§ **Instructions for the task**
A faithful copy of the data is what is wanted, minus any pictures.

§ **Supplied material**

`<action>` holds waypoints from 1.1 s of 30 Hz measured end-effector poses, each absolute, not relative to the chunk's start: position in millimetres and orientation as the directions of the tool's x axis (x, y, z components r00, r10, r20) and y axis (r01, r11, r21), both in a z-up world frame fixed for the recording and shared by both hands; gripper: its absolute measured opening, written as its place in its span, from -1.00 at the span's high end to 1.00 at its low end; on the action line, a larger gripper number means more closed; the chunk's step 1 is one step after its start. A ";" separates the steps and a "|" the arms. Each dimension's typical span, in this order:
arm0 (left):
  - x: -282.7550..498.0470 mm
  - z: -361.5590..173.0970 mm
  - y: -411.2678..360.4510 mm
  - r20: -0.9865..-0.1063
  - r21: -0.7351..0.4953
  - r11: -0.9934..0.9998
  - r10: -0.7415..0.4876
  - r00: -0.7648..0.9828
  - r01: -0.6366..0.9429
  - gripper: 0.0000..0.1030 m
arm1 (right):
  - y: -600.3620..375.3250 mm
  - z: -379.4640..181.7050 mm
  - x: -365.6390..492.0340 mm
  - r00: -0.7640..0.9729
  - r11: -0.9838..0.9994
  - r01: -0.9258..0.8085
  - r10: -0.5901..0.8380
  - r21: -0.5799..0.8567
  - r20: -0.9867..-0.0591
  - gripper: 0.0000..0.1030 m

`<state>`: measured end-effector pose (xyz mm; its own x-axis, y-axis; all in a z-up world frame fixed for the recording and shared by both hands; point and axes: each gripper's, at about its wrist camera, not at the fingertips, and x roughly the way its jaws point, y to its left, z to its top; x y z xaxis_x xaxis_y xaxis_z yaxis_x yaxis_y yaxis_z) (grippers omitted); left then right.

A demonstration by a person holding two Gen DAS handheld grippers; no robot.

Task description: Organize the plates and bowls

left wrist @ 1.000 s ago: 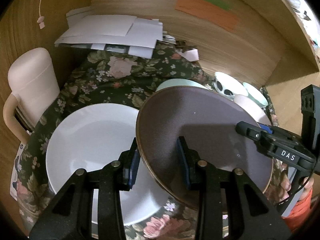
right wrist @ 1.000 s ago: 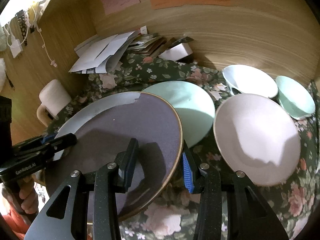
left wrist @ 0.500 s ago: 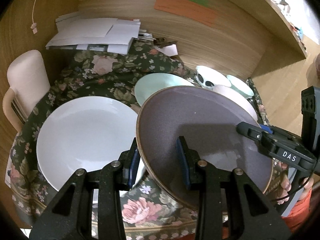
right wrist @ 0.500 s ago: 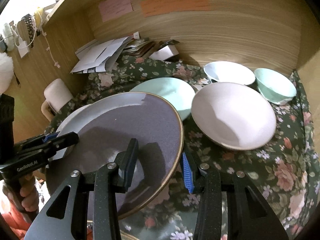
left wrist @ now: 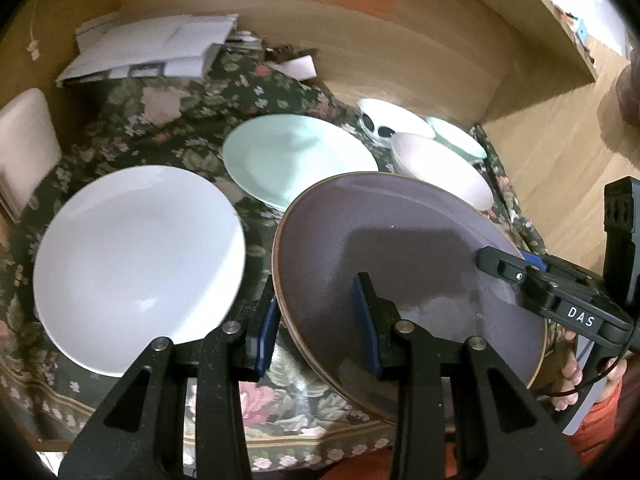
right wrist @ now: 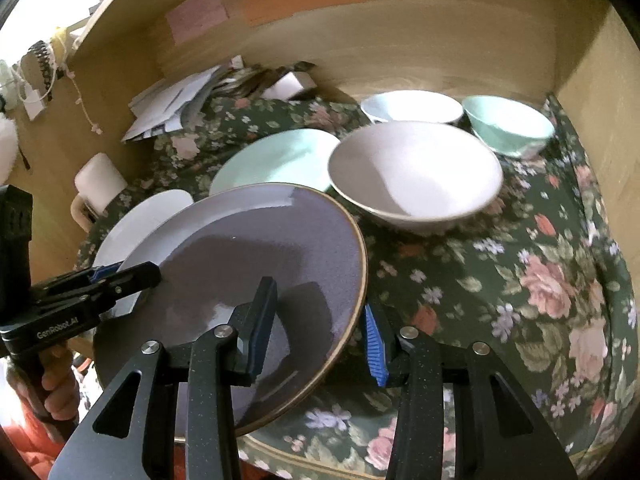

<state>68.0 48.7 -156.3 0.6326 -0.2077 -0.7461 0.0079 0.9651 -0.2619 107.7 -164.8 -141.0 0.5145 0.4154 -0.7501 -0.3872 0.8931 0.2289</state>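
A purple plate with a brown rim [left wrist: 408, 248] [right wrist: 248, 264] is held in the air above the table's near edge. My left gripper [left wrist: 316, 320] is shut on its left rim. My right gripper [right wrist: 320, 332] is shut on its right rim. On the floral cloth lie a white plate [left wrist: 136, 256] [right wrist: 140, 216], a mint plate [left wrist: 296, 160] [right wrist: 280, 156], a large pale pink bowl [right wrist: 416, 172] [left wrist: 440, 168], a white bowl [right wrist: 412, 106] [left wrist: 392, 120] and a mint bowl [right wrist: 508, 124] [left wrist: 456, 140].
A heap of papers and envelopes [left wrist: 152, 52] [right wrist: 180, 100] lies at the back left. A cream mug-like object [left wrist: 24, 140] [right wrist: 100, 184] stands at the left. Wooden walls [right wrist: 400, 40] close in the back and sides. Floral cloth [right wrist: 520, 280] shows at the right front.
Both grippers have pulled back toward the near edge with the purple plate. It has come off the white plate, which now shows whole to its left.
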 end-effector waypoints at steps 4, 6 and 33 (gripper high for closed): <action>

§ **Reply**
`<action>` holds waypoints from 1.1 s of 30 Hz measured end-effector poses, each absolute, not relative to the chunk's start: position in millimetres and orientation as the directions of the tool's x axis (x, y, z components r00, r10, r20) and y axis (r01, r11, r21), both in a z-up world frame fixed for the recording and shared by both hands; gripper: its absolute measured opening, written as its place in its span, from -1.00 at the span's high end to 1.00 at its low end; on the action line, a larger gripper number means more closed; the chunk's step 1 is one step after its start. A ";" separates the steps and a "|" the arms. Each dimension's typical span, in this order:
arm0 (left):
  - x: -282.7550..498.0470 mm
  - z: -361.5590..173.0970 mm
  - y: -411.2678..360.4510 mm
  - r20: -0.9865..-0.1063
  - r21: -0.7351..0.4953
  - r11: -0.9934..0.9998
  - r10: -0.7415..0.4876
  - r00: -0.7648..0.9828
  - r01: -0.6366..0.9429
  - gripper: 0.0000..0.1030 m
arm1 (right):
  - y: -600.3620..375.3250 mm
  - z: -379.4640..181.7050 mm
  - x: -365.6390..492.0340 mm
  - r00: -0.7640..0.9729
  - r11: -0.9838..0.9994
  - r01: -0.9258..0.8085
  - r10: -0.5901..0.8380
  - r21: -0.5799..0.8567
  - r20: -0.9867..-0.0591
  - gripper: 0.0000..0.1030 m

`<state>`: measured end-effector pose (xyz mm; its own x-axis, y-axis; all in a z-up world frame fixed for the recording and shared by both hands; point and axes: each gripper's, at about its wrist camera, not at the fingertips, and x roughly the way its jaws point, y to its left, z to its top; x y z xaxis_x xaxis_y xaxis_z yaxis_x yaxis_y yaxis_z) (grippers omitted); left then right.

A demonstration by a person holding two Gen DAS handheld grippers; no robot.

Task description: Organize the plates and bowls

left wrist @ 1.000 s ago: 
right wrist @ 1.000 s ago: 
left wrist @ 0.500 s ago: 
right wrist @ 0.500 s ago: 
left wrist @ now: 
right wrist @ now: 

<state>68.0 48.7 -156.3 0.6326 -0.2077 -0.7461 0.0079 0.9651 -0.2619 107.7 -164.8 -141.0 0.5145 0.4154 -0.7501 -0.3872 0.8931 0.2289</state>
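A purple plate with a brown rim [left wrist: 408, 248] [right wrist: 248, 264] is held in the air above the table's near edge. My left gripper [left wrist: 316, 320] is shut on its left rim. My right gripper [right wrist: 320, 332] is shut on its right rim. On the floral cloth lie a white plate [left wrist: 136, 256] [right wrist: 140, 216], a mint plate [left wrist: 296, 160] [right wrist: 280, 156], a large pale pink bowl [right wrist: 416, 172] [left wrist: 440, 168], a white bowl [right wrist: 412, 106] [left wrist: 392, 120] and a mint bowl [right wrist: 508, 124] [left wrist: 456, 140].
A heap of papers and envelopes [left wrist: 152, 52] [right wrist: 180, 100] lies at the back left. A cream mug-like object [left wrist: 24, 140] [right wrist: 100, 184] stands at the left. Wooden walls [right wrist: 400, 40] close in the back and sides. Floral cloth [right wrist: 520, 280] shows at the right front.
Both grippers have pulled back toward the near edge with the purple plate. It has come off the white plate, which now shows whole to its left.
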 end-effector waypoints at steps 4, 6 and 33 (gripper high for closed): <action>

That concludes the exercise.